**What to produce:** After removing every image, reproduce the data exactly as it appears.

........

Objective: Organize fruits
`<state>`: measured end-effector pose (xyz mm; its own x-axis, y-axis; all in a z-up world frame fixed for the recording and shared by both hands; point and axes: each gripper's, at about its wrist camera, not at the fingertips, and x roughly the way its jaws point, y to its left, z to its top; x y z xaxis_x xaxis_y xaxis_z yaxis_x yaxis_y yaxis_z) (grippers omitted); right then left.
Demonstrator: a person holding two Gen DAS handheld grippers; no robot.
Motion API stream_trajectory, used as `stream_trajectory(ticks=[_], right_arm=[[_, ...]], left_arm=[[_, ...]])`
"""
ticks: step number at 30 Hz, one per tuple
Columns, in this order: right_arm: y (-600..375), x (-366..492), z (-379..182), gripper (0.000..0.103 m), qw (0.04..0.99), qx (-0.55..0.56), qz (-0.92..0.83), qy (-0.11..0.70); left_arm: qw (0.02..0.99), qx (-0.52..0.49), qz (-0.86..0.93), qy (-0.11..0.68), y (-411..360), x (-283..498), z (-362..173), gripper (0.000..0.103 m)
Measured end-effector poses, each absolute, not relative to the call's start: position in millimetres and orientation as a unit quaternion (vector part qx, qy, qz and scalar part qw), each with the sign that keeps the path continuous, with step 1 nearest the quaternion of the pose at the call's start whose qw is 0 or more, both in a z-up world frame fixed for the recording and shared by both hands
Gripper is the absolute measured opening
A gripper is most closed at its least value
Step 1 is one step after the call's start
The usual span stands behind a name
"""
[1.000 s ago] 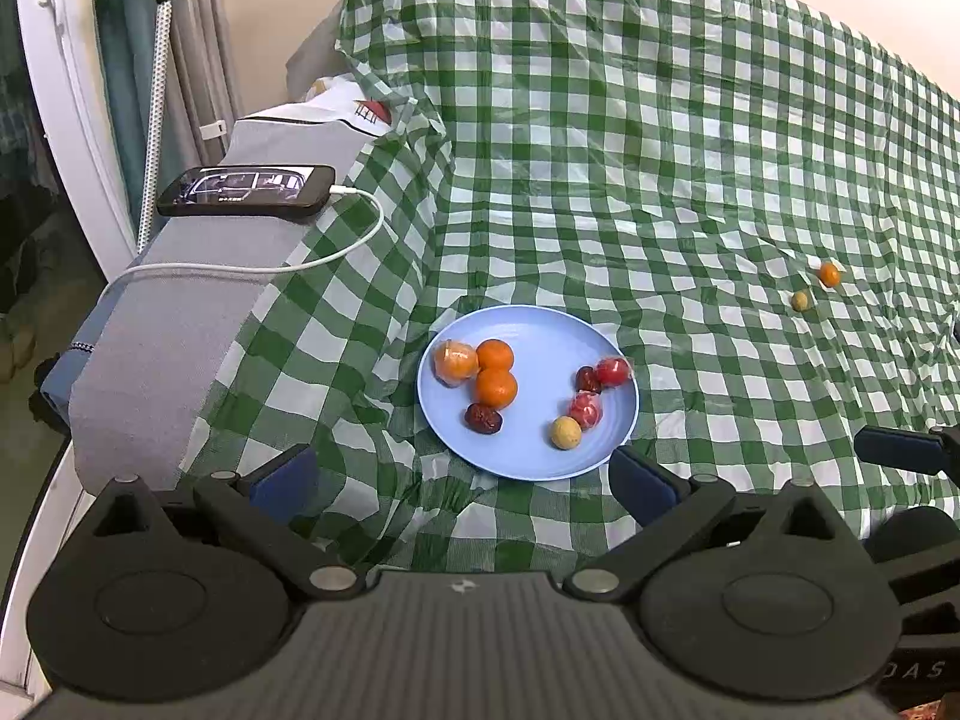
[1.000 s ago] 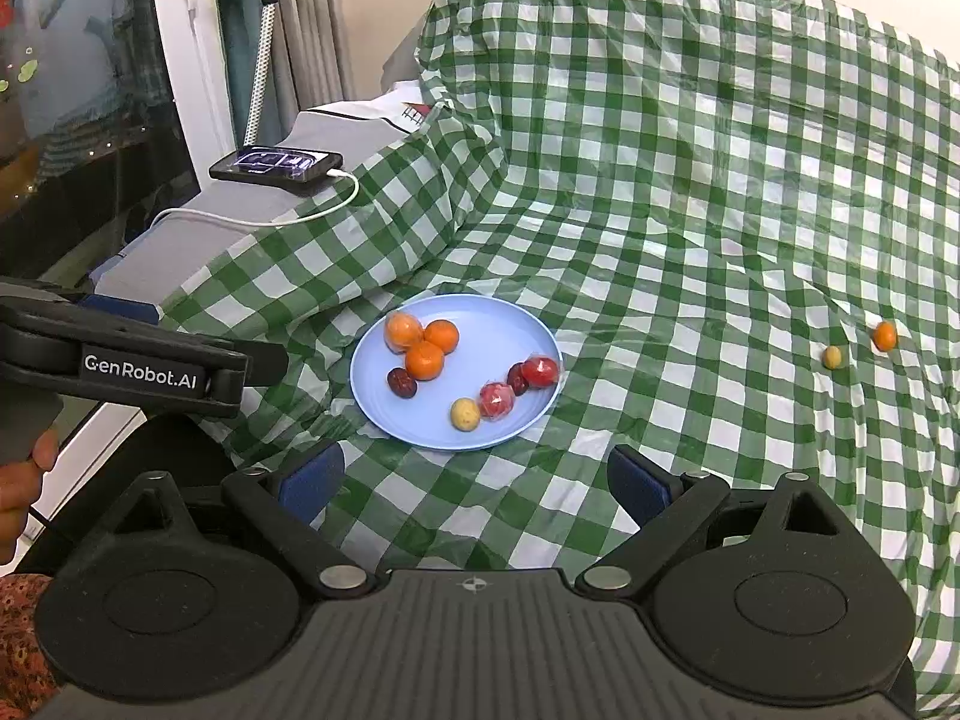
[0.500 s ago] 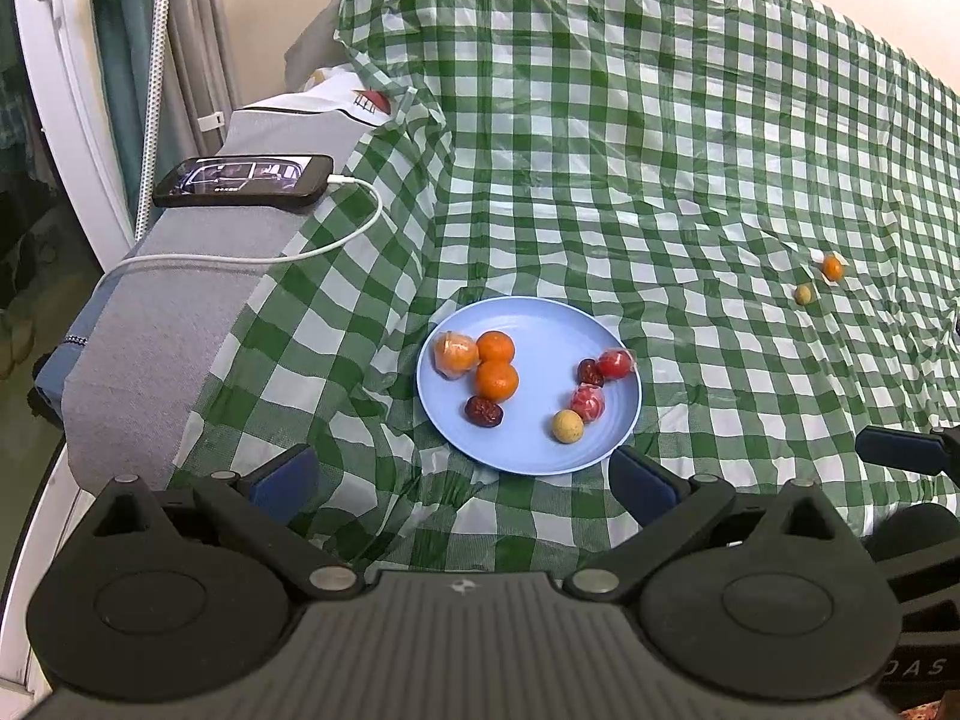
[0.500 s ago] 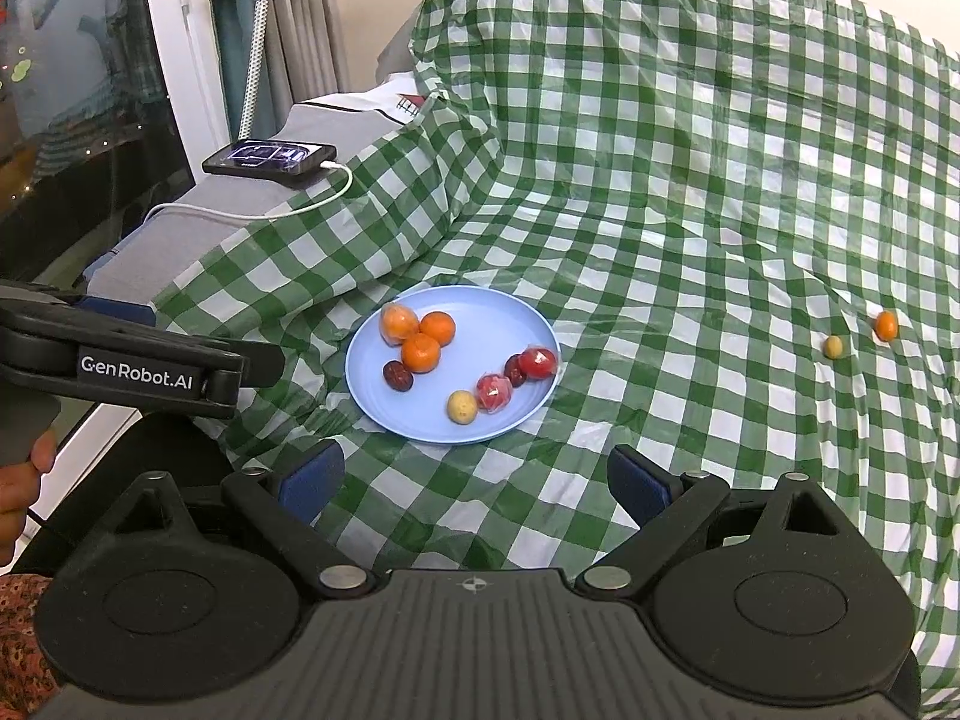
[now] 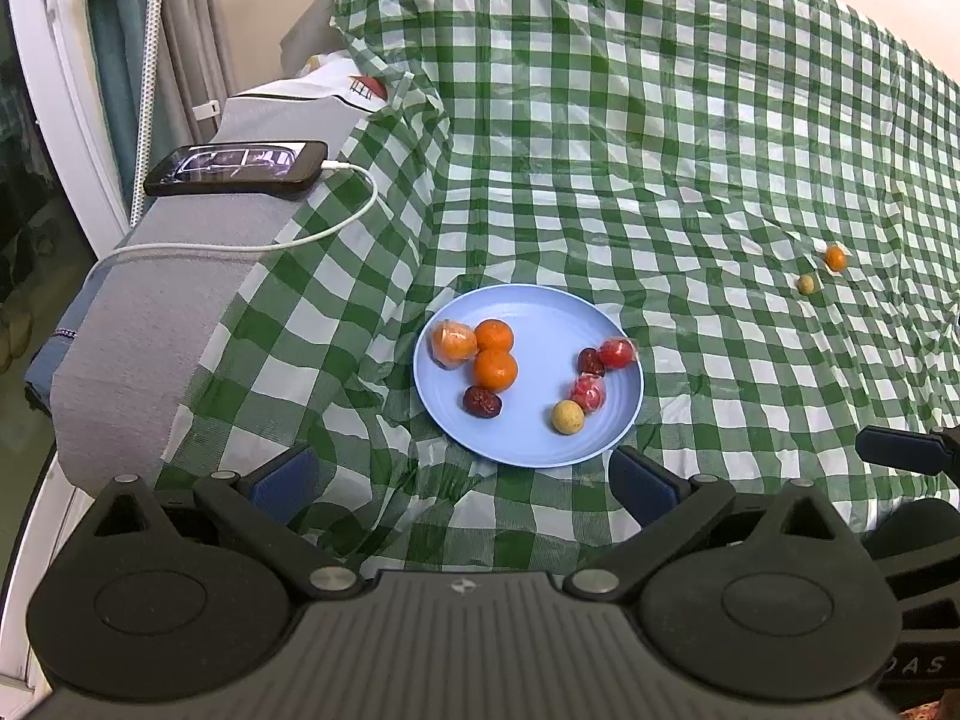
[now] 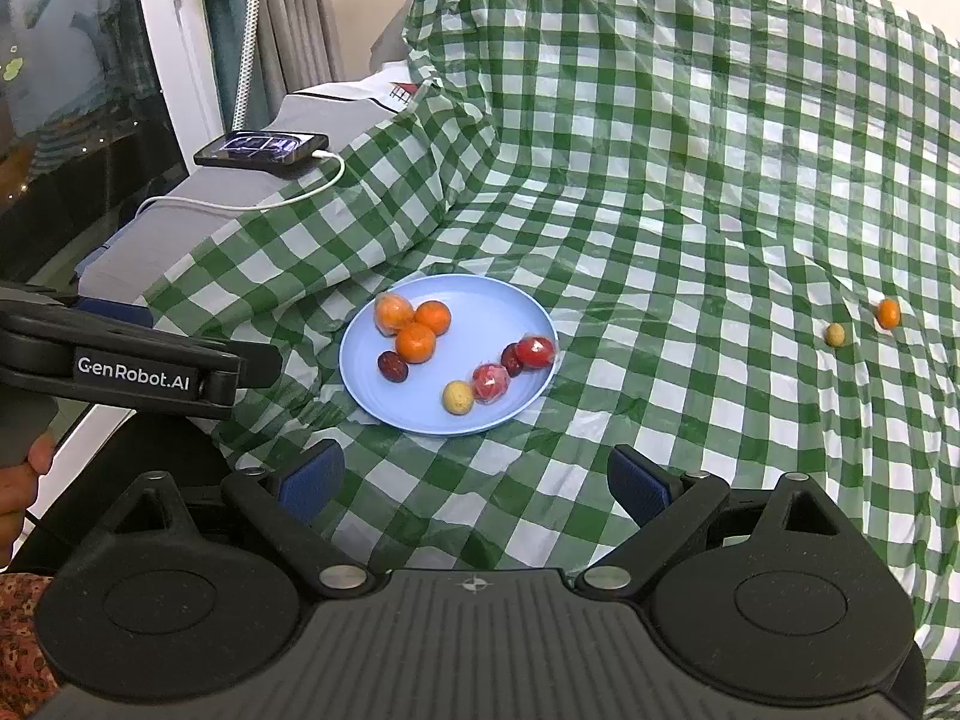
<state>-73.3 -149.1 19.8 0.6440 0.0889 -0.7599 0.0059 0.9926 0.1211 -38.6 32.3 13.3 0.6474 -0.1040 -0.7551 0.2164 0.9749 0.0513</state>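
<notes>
A light blue plate [image 5: 540, 312] [image 6: 480, 294] lies on the green checked cloth and holds several small fruits: oranges [image 5: 495, 369] [image 6: 415, 342], red wrapped fruits [image 5: 588, 393] [image 6: 490, 382], dark dates [image 5: 482, 402] and a yellow one [image 5: 567, 417] [image 6: 458, 397]. Far to the right on the cloth sit a loose small orange [image 5: 834, 258] [image 6: 888, 312] and a small yellow-green fruit [image 5: 806, 284] [image 6: 834, 334]. My left gripper [image 5: 465, 480] hangs open just short of the plate, empty. My right gripper [image 6: 474, 480] is open and empty too, near the plate's front rim.
A phone [image 5: 237, 168] [image 6: 262, 149] with a white charging cable [image 5: 336, 222] rests on a grey padded armrest [image 5: 150, 324] at the left. Curtains and a white door frame stand beyond it. The cloth rises steeply at the back. A hand [image 6: 21, 480] holds the left gripper.
Both cameras have drifted slightly; the plate sits a little lower in the left wrist view and a little higher in the right wrist view. No fruit has moved, and both grippers stay open.
</notes>
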Motion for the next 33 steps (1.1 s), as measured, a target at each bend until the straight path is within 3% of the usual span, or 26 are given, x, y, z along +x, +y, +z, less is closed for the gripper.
stream_trajectory(ticks=[21, 33], right_arm=[[-195, -55, -4, 0.095, 0.895, 0.092, -0.023, 0.436], [-358, -34, -32, 0.095, 0.89, 0.086, -0.187, 0.407]], left_arm=[[0.89, 0.093, -0.115, 0.431, -22, -5, 1, 0.103], [0.866, 0.139, -0.209, 0.433, -156, 62, -23, 0.103]])
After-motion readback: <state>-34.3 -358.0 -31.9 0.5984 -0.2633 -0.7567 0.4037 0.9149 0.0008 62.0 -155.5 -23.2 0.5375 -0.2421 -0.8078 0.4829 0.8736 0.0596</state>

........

**Your response:**
Objective: Organize fruits
`<state>`: measured end-effector pose (xyz mm; its own x-axis, y-axis; all in a z-up world frame fixed for the recording and shared by both hands; point and axes: each gripper's, at about its wrist camera, not at the fingertips, and x roughly the way its jaws point, y to its left, z to its top; x y z xaxis_x xaxis_y xaxis_z yaxis_x yaxis_y yaxis_z) (grippers omitted); right then left.
Demonstrator: a person holding two Gen DAS handheld grippers; no robot.
Motion API stream_trajectory, used as `stream_trajectory(ticks=[_], right_arm=[[_, ...]], left_arm=[[_, ...]])`
"""
ticks: step number at 30 Hz, one per tuple
Columns, in this order: right_arm: y (-600..375), x (-366..492), z (-379..182), gripper (0.000..0.103 m), qw (0.04..0.99), qx (-0.55..0.56), qz (-0.92..0.83), qy (-0.11..0.70); left_arm: qw (0.02..0.99), qx (-0.52..0.49), qz (-0.86..0.93), qy (-0.11..0.68), y (-411..360), x (-283..498), z (-362..173), gripper (0.000..0.103 m)
Measured end-effector poses, each absolute, not relative to the call's start: position in millimetres and orientation as a unit quaternion (vector part qx, qy, qz and scalar part qw), each with the sign that keeps the path continuous, with step 1 nearest the quaternion of the pose at the call's start whose qw is 0 or more, both in a z-up world frame fixed for the recording and shared by both hands
Gripper is the absolute measured opening
A gripper is most closed at its least value
Step 1 is one step after the call's start
The usual span stands behind a name
"""
[1.000 s ago] 
[1.000 s ago] 
[0.500 s ago] 
[0.500 s ago] 
[now] 
[now] 
<state>-73.3 -149.1 19.8 0.6440 0.0889 -0.7599 0.0059 0.9926 0.1211 -38.6 32.3 13.3 0.6474 -0.1040 -0.7551 0.2164 0.9749 0.0513</state>
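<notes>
A light blue plate [image 5: 540, 312] [image 6: 480, 294] lies on the green checked cloth and holds several small fruits: oranges [image 5: 495, 369] [image 6: 415, 342], red wrapped fruits [image 5: 588, 393] [image 6: 490, 382], dark dates [image 5: 482, 402] and a yellow one [image 5: 567, 417] [image 6: 458, 397]. Far to the right on the cloth sit a loose small orange [image 5: 834, 258] [image 6: 888, 312] and a small yellow-green fruit [image 5: 806, 284] [image 6: 834, 334]. My left gripper [image 5: 465, 480] hangs open just short of the plate, empty. My right gripper [image 6: 474, 480] is open and empty too, near the plate's front rim.
A phone [image 5: 237, 168] [image 6: 262, 149] with a white charging cable [image 5: 336, 222] rests on a grey padded armrest [image 5: 150, 324] at the left. Curtains and a white door frame stand beyond it. The cloth rises steeply at the back. A hand [image 6: 21, 480] holds the left gripper.
Both cameras have drifted slightly; the plate sits a little lower in the left wrist view and a little higher in the right wrist view. No fruit has moved, and both grippers stay open.
</notes>
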Motion for the next 33 steps (1.1 s), as measured, a target at each bend until the straight path is within 3% of the usual span, or 26 are given, x, y, z along +x, +y, +z, less is closed for the gripper.
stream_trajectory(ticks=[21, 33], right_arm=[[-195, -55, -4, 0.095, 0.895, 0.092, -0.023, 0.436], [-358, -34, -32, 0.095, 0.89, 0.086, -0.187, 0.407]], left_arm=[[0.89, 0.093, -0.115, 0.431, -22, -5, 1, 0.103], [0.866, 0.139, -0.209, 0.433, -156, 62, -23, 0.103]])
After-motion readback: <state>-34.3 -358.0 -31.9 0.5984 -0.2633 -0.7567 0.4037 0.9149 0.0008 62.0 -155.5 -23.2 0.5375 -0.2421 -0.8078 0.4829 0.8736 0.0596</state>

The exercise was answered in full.